=== SUPPLIED INFORMATION ===

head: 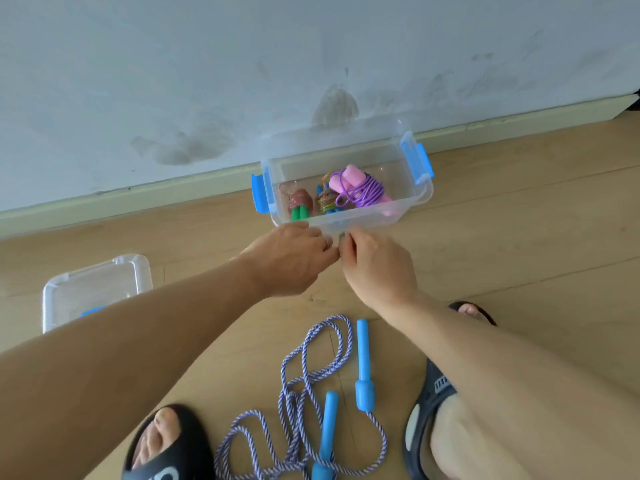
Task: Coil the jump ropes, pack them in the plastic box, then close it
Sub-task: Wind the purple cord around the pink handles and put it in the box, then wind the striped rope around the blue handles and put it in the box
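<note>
View from above, looking down at a wooden floor (pixel 519 237) beside a stained pale wall (pixel 207 64). A clear plastic box (pixel 408 213) with blue latches (pixel 417 161) sits on the floor close to the skirting board, lid off. Inside it lie three bundled jump ropes: a purple rope with pink handles (pixel 356 188) on the right, a multicoloured bundle (pixel 327 199) in the middle, and a reddish bundle with green handles (pixel 300 204) on the left. Both hands reach to the near edge of the box and meet there. The left hand (pixel 294 258) has its fingers curled, touching the rim; the right hand (pixel 377 265) has fingers bent toward the same spot. Whether either grip is clamped on the rim or on something small between them cannot be told. The clear lid (pixel 93 289) lies on the floor well to the left, partly hidden by the left forearm. Nearer the person, an uncoiled purple-and-white rope (pixel 301 386) with blue handles (pixel 363 368) sprawls loose on the floor between two feet in dark sandals (pixel 426 424)
</note>
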Motion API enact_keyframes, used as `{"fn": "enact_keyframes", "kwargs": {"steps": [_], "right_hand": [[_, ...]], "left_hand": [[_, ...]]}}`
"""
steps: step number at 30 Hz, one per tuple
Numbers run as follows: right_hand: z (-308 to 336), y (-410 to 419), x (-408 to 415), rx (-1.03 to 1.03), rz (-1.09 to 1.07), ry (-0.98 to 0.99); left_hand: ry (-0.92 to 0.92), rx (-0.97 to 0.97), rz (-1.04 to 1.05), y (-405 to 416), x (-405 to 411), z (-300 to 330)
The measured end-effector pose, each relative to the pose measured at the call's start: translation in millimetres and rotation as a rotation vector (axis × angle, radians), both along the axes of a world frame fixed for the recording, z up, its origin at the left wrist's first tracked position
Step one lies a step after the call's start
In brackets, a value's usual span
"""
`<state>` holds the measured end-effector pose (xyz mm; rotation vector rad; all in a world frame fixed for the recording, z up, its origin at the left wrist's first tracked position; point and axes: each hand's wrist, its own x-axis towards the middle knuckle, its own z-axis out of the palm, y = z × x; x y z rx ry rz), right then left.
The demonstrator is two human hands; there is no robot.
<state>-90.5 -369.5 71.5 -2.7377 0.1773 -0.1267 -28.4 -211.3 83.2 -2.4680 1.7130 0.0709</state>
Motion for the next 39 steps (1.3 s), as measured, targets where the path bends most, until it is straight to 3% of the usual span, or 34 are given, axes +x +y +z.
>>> {"fn": "enact_keyframes", "kwargs": {"steps": [3, 6, 9, 11, 14, 18, 22, 27, 32, 39], "right_hand": [[-26.7, 6.7, -46.3, 0.099, -0.128, 0.429], [-44.3, 15.7, -91.4, -0.104, 0.044, 0.774], [-53.0, 24.3, -119.1, -0.351, 0.433, 0.71], [-55.1, 27.3, -123.5, -0.38, 0.496, 0.701], [-60.2, 29.1, -121.4, -0.279, 0.32, 0.851], [-64.6, 26.1, -114.9, 0.071, 0.054, 0.957], [-54.5, 15.3, -107.9, 0.221, 0.037, 0.886], [-6.3, 16.5, -81.8, 0.368, -0.003, 0.588], [81.7, 33.8, -55.1, 0.443, 0.13, 0.355], [203.2, 49.7, -30.9, 0.466, 0.187, 0.277]], "left_hand": [[0.292, 0.307, 0.197, 10.2, -44.1, -22.9], [0.505, 0.489, 0.296, 16.2, -95.7, -46.0], [0.613, 0.449, 0.331, 13.8, -143.0, -71.1], [0.698, 0.408, 0.386, 5.8, -167.5, -80.6], [0.816, 0.388, 0.631, -4.6, -189.1, -87.8], [0.864, 0.343, 0.862, -11.0, -208.5, -97.2], [0.926, 0.206, 1.018, -5.1, -197.4, -95.6], [1.129, -0.228, 1.215, 13.1, -131.5, -45.0], [1.002, -0.55, 1.17, 22.2, -73.9, 62.2], [0.858, -0.782, 1.017, 49.7, -65.9, 200.3]]}}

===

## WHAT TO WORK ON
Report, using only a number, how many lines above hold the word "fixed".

## RESPONSE TO THIS EXERCISE
2